The audio is equally polished. The note that the producers recommend you play this film loud isn’t a new one for Malick’s films, and it’s almost a necessary warning. There is a very wide range of sonic levels. From near-quiet whispers of prayers, to the explosions during the formation of the world, it would be almost silly to try to normalize the sound field in order to achieve some lowest common denominator volume level. But even so, you’ll need a still environment and/or understanding neighbors to enjoy both ends to their fullest. The DTS-HD Master Audio 7.1 track is more than up to the challenge, delivering nothing short of sumptuous music, as well as clear dialogue, throughout. Just as the creation sequences will enrapture your visual senses, it’s nothing short of joy to hear the magestic cue of Bedrich Smetana’s “The Moldau” during the early childhood sequences. This is just a winning presentation all around.

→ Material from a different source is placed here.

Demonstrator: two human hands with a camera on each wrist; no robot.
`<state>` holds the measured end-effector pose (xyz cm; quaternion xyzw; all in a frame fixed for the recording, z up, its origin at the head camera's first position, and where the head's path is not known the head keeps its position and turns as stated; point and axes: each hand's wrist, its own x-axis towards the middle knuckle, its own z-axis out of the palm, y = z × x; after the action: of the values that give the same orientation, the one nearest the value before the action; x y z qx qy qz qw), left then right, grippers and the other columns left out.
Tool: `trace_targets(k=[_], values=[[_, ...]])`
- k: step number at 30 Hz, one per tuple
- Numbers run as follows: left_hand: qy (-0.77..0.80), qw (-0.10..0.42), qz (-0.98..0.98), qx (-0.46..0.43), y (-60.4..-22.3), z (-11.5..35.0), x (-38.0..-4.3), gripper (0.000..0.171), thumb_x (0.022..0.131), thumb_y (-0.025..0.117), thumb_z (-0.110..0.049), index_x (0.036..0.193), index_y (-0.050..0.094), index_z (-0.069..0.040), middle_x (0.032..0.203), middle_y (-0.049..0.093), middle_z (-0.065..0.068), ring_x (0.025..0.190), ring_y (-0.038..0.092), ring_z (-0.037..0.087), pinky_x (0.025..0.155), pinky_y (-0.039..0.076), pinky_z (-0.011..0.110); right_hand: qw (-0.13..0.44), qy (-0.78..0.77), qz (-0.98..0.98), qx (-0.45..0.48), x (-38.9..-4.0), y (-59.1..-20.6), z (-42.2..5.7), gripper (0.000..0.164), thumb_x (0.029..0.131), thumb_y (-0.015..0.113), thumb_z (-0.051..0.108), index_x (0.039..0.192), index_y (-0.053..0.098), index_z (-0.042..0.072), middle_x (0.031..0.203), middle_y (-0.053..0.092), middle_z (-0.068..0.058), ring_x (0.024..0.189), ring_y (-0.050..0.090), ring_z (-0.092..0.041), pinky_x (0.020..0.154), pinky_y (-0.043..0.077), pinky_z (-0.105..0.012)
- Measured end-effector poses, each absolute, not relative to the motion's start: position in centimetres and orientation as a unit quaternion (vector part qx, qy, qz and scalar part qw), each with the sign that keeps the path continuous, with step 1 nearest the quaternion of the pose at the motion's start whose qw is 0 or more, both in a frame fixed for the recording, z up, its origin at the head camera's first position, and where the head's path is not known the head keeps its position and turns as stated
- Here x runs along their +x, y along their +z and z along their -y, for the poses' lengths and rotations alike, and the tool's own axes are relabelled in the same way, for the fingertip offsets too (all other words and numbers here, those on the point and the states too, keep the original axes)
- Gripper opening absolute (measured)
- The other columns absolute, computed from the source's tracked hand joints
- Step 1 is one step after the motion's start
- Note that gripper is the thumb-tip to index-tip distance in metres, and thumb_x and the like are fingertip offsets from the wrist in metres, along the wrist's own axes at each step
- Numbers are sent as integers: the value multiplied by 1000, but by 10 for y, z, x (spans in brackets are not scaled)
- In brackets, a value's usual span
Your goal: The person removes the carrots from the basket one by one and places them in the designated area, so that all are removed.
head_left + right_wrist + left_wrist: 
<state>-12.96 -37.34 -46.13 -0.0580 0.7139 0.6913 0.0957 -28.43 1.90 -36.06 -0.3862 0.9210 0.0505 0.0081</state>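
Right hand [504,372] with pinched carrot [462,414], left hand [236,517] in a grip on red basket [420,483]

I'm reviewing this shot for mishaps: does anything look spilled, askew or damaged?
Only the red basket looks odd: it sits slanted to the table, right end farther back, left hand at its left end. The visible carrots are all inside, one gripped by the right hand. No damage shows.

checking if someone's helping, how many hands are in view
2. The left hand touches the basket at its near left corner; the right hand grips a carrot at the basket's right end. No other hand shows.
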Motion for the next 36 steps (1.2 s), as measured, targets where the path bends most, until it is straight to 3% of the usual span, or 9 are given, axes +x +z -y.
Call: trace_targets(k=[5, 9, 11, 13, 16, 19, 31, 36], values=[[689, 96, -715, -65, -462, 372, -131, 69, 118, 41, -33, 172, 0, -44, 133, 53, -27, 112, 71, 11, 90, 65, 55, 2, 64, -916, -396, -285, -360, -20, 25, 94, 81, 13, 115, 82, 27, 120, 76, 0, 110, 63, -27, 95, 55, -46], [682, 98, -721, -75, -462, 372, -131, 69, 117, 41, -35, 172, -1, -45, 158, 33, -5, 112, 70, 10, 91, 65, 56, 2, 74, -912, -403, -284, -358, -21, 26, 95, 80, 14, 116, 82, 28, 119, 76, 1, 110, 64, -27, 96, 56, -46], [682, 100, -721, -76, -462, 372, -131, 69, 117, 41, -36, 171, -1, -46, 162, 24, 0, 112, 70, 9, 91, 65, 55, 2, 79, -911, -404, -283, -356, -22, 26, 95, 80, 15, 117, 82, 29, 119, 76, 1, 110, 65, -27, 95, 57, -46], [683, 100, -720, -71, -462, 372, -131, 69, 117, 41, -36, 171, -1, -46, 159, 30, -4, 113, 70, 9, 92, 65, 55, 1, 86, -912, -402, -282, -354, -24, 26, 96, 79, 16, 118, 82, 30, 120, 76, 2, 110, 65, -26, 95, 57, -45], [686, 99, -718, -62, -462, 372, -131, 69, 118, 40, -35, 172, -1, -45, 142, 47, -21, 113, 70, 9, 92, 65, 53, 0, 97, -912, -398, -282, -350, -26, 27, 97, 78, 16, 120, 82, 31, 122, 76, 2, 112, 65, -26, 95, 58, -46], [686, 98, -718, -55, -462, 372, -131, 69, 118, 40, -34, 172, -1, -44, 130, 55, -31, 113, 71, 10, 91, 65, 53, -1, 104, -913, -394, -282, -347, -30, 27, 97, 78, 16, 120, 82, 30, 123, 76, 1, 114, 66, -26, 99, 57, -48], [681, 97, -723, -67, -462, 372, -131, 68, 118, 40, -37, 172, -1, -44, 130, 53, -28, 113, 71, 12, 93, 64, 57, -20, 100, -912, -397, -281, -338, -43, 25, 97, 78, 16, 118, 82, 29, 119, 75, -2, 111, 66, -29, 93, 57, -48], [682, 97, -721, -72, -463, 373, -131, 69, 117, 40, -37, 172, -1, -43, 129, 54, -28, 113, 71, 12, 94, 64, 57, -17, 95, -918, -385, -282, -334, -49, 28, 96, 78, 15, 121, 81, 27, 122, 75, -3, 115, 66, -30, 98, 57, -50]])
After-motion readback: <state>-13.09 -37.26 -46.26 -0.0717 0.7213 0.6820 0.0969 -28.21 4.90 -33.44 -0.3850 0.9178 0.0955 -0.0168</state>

If any film could benefit from a robust supplemental section, where the themes and subtleties to the storylines and impressionistic images are explored in more detail, it’s this one. Unfortunately, that’s not what we get here. The Tree of Life sports a rather anemic bonus section, which basically consists of one featurette entitled “Exploring The Tree of Life” (HD, 29:56). But it’s a surprisingly good one, and highlights both the actors and crew (with the expection of Malick himself, of course) digging into the unique and lengthy production. It’s both insightful and enlightening, but even at half an hour in length it feels abbreviated. Also included is the fantastic trailer for the film (HD, 2:08) which is a mini work of art on its own.
The combo pack for this release comes with the Blu-ray disc, a bare bones DVD disc (even the scant Blu-ray bonus features aren’t included), as well as a Digital Copy disc. A Digital Copy activation insert is included, but nothing else is provided in the packaging.
If words and phrases such as “art house”, “impressionistic”, “philosophical” and “abstract” don’t or haven’t scared you off, you might be a candidate for enjoying this weighty but powerfully moving film. Its art gallery presentation will prompt more thought and questions than it necessarily strives to answer, but Malick’s unique cinematic gifts are at their height with The Tree of Life. Both beautiful in form and rich in subtle, almost elegaic poignancy, this is a film to own and pore over with multiple viewings.